On Sat, Mar 15, 2025 at 11:21 PM Jungtaek Lim <[email protected]>
wrote:

> small missing on link:
>
> 4. I claimed I wanted to proceed with migration logic for branch-4.0 PR,
> and hadn't got any feedback except being told to wait for Spark 3.5.5 (
> link
> <https://github.com/apache/spark/pull/49983#pullrequestreview-2621947671>).
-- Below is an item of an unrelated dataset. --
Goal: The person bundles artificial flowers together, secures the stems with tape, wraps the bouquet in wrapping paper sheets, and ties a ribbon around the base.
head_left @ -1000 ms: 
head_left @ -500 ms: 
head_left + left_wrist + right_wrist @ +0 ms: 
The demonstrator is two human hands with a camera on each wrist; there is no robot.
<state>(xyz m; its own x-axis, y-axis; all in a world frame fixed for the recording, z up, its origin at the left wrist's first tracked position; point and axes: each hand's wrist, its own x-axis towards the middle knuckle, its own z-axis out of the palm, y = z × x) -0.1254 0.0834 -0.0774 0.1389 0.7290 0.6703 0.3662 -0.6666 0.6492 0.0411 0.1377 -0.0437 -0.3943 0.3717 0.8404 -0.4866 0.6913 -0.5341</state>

> If you weren't open to my proposal, you should have just said "we were
> already decided" and you had to give the evidence. I haven't heard any, so
> I had to initiate DISCUSS.
>
>
>
> On Sat, Mar 15, 2025 at 11:18 PM Jungtaek Lim <
> [email protected]> wrote:
>
>> > according to the ASF process, the Apache Spark community made the
>> conclusion to unblock the Apache Spark 4.0.0 release with the AS-IS code
>> with the improved Spark 4.0 migration guide because I provided a technical
>> justification for my vote via the concrete alternative based on the
>> existing Spark 3.5.5, AS-IS code base, and the suggested better migration
>> guide way in order to eliminate the affected streaming queries.
>>
>> I can always be corrected if you give the evidence. Let's stop "just"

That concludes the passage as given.